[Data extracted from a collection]
──────

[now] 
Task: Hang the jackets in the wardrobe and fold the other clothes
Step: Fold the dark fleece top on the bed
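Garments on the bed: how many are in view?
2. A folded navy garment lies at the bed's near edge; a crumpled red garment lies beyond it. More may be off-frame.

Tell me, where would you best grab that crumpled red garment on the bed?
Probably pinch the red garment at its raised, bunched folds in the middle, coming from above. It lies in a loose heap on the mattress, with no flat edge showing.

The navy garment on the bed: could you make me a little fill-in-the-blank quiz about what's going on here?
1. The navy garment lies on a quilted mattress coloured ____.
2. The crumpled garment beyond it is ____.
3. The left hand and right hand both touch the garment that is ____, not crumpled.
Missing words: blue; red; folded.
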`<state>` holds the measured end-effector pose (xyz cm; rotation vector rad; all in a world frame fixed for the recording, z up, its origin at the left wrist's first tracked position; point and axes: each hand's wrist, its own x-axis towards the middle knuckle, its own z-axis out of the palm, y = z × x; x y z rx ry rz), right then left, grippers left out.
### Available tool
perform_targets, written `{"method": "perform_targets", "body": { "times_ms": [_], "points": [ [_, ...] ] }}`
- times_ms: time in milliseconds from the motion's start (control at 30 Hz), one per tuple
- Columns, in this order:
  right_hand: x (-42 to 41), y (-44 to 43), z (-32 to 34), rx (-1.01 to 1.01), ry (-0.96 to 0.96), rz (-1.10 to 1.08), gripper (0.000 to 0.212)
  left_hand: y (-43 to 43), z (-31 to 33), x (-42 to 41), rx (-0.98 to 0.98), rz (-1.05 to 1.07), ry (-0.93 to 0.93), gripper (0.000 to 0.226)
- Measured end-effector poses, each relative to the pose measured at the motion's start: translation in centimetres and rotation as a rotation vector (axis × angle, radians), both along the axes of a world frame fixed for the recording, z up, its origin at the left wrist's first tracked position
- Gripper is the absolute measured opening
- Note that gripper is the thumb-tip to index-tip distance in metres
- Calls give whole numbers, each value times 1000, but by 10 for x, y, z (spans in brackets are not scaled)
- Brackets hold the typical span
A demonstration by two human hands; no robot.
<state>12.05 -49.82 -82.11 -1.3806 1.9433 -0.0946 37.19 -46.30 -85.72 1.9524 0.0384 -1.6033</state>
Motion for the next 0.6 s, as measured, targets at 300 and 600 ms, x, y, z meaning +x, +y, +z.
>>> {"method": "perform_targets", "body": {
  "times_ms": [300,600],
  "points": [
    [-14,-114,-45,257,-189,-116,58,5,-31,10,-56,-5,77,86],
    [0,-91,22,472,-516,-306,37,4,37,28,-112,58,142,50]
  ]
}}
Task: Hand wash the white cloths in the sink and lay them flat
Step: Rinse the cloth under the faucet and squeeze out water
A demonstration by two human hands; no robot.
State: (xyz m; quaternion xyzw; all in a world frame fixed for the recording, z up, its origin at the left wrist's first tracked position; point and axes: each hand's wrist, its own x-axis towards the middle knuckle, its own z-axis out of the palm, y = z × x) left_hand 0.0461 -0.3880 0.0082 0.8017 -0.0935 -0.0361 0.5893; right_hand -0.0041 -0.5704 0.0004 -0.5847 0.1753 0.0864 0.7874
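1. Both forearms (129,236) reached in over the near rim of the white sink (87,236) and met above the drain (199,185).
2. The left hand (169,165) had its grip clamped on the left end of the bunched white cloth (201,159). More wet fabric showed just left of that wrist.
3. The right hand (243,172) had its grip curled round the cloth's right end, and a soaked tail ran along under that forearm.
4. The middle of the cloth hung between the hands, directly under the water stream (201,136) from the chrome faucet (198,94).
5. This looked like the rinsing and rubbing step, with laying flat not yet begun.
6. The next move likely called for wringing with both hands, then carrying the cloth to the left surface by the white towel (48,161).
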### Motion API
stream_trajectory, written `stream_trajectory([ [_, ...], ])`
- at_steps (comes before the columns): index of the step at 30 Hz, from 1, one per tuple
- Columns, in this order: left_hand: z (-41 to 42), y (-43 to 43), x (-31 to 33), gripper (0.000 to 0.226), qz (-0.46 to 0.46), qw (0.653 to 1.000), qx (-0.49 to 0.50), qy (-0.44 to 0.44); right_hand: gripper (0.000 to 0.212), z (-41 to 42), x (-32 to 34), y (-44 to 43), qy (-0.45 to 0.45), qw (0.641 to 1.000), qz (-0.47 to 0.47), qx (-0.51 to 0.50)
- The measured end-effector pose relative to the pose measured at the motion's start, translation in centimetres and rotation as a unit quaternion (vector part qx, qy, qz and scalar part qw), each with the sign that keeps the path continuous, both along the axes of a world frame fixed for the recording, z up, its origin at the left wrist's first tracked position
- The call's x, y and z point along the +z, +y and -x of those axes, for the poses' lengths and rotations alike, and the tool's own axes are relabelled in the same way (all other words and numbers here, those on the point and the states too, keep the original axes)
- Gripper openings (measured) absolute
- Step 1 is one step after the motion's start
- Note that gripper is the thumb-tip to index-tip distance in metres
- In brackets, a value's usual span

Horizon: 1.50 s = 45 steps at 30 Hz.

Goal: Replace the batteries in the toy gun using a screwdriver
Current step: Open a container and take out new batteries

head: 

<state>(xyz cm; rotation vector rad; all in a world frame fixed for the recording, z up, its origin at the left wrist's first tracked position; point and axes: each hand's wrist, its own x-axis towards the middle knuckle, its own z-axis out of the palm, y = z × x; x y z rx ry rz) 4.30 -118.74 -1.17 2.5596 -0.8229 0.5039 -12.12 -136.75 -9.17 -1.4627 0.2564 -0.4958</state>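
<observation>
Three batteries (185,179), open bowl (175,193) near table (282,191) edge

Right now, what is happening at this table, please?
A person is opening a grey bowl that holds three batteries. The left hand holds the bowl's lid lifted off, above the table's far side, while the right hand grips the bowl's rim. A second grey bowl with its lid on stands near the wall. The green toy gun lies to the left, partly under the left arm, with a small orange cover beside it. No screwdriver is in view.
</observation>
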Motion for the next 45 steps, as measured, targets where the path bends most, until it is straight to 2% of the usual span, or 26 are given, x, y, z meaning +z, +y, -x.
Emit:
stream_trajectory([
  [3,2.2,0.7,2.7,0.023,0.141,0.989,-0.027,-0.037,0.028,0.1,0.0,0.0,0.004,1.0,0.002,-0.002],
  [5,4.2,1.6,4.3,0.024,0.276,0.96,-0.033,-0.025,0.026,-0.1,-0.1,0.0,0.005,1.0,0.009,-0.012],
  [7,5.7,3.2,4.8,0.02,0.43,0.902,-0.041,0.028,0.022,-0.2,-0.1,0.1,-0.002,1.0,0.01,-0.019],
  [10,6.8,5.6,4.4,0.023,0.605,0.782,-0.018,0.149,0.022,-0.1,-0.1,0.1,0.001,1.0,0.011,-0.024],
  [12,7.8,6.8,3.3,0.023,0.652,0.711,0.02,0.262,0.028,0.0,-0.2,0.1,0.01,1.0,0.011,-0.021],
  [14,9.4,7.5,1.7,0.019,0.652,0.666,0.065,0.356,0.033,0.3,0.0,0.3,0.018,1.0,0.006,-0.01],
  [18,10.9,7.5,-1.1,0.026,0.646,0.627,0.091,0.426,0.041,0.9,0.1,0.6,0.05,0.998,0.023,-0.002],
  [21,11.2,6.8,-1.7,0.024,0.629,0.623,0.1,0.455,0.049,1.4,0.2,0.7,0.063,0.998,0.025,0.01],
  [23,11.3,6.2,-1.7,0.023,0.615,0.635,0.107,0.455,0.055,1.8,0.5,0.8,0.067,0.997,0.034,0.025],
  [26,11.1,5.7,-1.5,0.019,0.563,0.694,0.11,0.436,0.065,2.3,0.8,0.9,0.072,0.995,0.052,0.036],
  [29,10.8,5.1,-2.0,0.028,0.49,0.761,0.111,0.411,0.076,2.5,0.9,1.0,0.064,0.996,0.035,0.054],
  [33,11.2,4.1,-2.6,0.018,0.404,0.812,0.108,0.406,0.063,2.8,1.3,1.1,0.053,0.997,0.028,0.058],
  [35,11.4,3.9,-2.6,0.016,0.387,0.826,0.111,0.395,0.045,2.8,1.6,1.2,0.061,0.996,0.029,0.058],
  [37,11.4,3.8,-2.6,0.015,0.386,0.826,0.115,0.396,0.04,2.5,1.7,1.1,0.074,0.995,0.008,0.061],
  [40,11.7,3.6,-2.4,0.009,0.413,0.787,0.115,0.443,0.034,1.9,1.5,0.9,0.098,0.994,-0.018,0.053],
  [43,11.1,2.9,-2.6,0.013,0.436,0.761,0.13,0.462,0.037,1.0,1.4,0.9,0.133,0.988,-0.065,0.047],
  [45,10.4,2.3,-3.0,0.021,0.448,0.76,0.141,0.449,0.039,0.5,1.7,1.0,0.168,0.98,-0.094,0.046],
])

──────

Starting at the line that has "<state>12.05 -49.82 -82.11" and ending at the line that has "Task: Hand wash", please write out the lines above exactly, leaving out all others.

### Solution
<state>12.05 -49.82 -82.11 -1.3806 1.9433 -0.0946 37.19 -46.30 -85.72 1.9524 0.0384 -1.6033</state>
Motion for the next 0.6 s, as measured, targets at 300 and 600 ms, x, y, z meaning +x, +y, +z.
>>> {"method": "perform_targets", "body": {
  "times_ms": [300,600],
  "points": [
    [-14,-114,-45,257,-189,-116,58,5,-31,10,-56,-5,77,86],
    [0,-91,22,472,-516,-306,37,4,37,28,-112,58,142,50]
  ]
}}
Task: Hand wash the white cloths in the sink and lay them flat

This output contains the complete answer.